• Your assignment: The whole listing below is to be copied exactly.

• Dataset extract:
════

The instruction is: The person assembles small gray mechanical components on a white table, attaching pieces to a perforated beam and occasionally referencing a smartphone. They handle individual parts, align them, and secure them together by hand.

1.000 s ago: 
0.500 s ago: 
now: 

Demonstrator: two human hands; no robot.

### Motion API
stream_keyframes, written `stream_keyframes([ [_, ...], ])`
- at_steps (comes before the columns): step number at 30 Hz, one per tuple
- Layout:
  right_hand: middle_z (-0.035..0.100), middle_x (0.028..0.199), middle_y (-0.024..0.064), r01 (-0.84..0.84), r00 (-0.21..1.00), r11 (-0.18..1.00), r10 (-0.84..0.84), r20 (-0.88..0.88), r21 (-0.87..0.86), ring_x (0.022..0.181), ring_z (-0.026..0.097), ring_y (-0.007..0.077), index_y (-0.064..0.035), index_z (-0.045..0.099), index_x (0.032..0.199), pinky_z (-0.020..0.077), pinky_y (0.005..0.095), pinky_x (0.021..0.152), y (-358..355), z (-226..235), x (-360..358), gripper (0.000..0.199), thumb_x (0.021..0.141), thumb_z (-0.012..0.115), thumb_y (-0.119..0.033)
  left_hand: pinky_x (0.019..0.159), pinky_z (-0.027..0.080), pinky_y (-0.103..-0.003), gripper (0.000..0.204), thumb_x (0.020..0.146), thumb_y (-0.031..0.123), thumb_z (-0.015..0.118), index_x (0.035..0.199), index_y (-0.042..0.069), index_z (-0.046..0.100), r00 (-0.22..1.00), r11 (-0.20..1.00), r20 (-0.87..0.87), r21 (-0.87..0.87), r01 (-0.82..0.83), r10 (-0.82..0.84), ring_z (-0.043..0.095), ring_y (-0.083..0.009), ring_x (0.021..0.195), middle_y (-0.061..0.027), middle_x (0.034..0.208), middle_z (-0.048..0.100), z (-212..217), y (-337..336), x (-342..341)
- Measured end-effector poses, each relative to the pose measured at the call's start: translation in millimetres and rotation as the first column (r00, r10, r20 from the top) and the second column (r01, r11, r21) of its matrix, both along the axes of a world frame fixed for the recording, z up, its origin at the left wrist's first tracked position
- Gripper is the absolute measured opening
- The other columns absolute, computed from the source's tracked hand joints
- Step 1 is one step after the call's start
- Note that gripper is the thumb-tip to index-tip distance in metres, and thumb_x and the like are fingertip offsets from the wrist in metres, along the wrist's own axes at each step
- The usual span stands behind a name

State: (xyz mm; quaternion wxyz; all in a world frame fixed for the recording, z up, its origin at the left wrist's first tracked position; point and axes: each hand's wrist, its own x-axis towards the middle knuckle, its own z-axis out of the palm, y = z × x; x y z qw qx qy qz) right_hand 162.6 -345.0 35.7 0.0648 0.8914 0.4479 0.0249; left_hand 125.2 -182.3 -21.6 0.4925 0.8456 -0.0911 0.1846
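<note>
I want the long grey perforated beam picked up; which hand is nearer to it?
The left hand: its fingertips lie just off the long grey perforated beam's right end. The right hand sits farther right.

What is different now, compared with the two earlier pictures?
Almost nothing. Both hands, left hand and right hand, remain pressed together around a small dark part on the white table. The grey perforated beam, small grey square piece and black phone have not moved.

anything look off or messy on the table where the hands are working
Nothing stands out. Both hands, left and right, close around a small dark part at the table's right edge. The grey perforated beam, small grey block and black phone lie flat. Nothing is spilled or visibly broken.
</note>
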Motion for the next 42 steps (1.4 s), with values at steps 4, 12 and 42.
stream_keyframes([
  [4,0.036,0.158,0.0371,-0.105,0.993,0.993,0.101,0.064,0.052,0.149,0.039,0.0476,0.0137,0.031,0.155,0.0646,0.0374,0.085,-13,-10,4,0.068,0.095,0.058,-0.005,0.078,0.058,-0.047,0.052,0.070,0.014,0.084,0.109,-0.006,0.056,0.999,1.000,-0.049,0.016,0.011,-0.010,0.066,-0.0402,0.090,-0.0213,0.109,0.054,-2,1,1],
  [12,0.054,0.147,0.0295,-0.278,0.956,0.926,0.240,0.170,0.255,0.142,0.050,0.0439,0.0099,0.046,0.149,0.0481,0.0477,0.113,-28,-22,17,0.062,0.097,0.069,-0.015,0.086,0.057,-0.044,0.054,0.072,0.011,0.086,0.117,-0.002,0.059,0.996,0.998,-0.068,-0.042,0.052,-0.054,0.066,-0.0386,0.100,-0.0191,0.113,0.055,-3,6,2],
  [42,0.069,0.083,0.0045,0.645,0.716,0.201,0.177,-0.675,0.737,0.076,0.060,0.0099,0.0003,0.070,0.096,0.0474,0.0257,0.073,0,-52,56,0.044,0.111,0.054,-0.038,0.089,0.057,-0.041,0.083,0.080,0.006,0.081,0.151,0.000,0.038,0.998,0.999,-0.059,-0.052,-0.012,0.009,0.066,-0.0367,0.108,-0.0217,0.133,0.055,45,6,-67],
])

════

• Result of the task:
The instruction is: The person assembles small gray mechanical components on a white table, attaching pieces to a perforated beam and occasionally referencing a smartphone. They handle individual parts, align them, and secure them together by hand.

1.000 s ago: 
0.500 s ago: 
now: 

Demonstrator: two human hands; no robot.

### Motion API
stream_keyframes, written `stream_keyframes([ [_, ...], ])`
- at_steps (comes before the columns): step number at 30 Hz, one per tuple
- Layout:
  right_hand: middle_z (-0.035..0.100), middle_x (0.028..0.199), middle_y (-0.024..0.064), r01 (-0.84..0.84), r00 (-0.21..1.00), r11 (-0.18..1.00), r10 (-0.84..0.84), r20 (-0.88..0.88), r21 (-0.87..0.86), ring_x (0.022..0.181), ring_z (-0.026..0.097), ring_y (-0.007..0.077), index_y (-0.064..0.035), index_z (-0.045..0.099), index_x (0.032..0.199), pinky_z (-0.020..0.077), pinky_y (0.005..0.095), pinky_x (0.021..0.152), y (-358..355), z (-226..235), x (-360..358), gripper (0.000..0.199), thumb_x (0.021..0.141), thumb_z (-0.012..0.115), thumb_y (-0.119..0.033)
  left_hand: pinky_x (0.019..0.159), pinky_z (-0.027..0.080), pinky_y (-0.103..-0.003), gripper (0.000..0.204), thumb_x (0.020..0.146), thumb_y (-0.031..0.123), thumb_z (-0.015..0.118), index_x (0.035..0.199), index_y (-0.042..0.069), index_z (-0.046..0.100), r00 (-0.22..1.00), r11 (-0.20..1.00), r20 (-0.87..0.87), r21 (-0.87..0.87), r01 (-0.82..0.83), r10 (-0.82..0.84), ring_z (-0.043..0.095), ring_y (-0.083..0.009), ring_x (0.021..0.195), middle_y (-0.061..0.027), middle_x (0.034..0.208), middle_z (-0.048..0.100), z (-212..217), y (-337..336), x (-342..341)
- Measured end-effector poses, each relative to the pose measured at the call's start: translation in millimetres and rotation as the first column (r00, r10, r20 from the top) and the second column (r01, r11, r21) of its matrix, both along the axes of a world frame fixed for the recording, z up, its origin at the left wrist's first tracked position
- Gripper is the absolute measured opening
- The other columns absolute, computed from the source's tracked hand joints
- Step 1 is one step after the call's start
- Note that gripper is the thumb-tip to index-tip distance in metres, and thumb_x and the like are fingertip offsets from the wrist in metres, along the wrist's own axes at each step
- The usual span stands behind a name

State: (xyz mm; quaternion wxyz; all in a world frame fixed for the recording, z up, its origin at the left wrist's first tracked position; point and axes: each hand's wrist, its own x-axis towards the middle knuckle, its own z-axis out of the palm, y = z × x; x y z qw qx qy qz) right_hand 162.6 -345.0 35.7 0.0648 0.8914 0.4479 0.0249; left_hand 125.2 -182.3 -21.6 0.4925 0.8456 -0.0911 0.1846
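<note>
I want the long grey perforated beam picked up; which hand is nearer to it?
The left hand: its fingertips lie just off the long grey perforated beam's right end. The right hand sits farther right.

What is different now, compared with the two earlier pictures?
Almost nothing. Both hands, left hand and right hand, remain pressed together around a small dark part on the white table. The grey perforated beam, small grey square piece and black phone have not moved.

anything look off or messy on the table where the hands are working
Nothing stands out. Both hands, left and right, close around a small dark part at the table's right edge. The grey perforated beam, small grey block and black phone lie flat. Nothing is spilled or visibly broken.
</note>
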Motion for the next 42 steps (1.4 s), with values at steps 4, 12 and 42.
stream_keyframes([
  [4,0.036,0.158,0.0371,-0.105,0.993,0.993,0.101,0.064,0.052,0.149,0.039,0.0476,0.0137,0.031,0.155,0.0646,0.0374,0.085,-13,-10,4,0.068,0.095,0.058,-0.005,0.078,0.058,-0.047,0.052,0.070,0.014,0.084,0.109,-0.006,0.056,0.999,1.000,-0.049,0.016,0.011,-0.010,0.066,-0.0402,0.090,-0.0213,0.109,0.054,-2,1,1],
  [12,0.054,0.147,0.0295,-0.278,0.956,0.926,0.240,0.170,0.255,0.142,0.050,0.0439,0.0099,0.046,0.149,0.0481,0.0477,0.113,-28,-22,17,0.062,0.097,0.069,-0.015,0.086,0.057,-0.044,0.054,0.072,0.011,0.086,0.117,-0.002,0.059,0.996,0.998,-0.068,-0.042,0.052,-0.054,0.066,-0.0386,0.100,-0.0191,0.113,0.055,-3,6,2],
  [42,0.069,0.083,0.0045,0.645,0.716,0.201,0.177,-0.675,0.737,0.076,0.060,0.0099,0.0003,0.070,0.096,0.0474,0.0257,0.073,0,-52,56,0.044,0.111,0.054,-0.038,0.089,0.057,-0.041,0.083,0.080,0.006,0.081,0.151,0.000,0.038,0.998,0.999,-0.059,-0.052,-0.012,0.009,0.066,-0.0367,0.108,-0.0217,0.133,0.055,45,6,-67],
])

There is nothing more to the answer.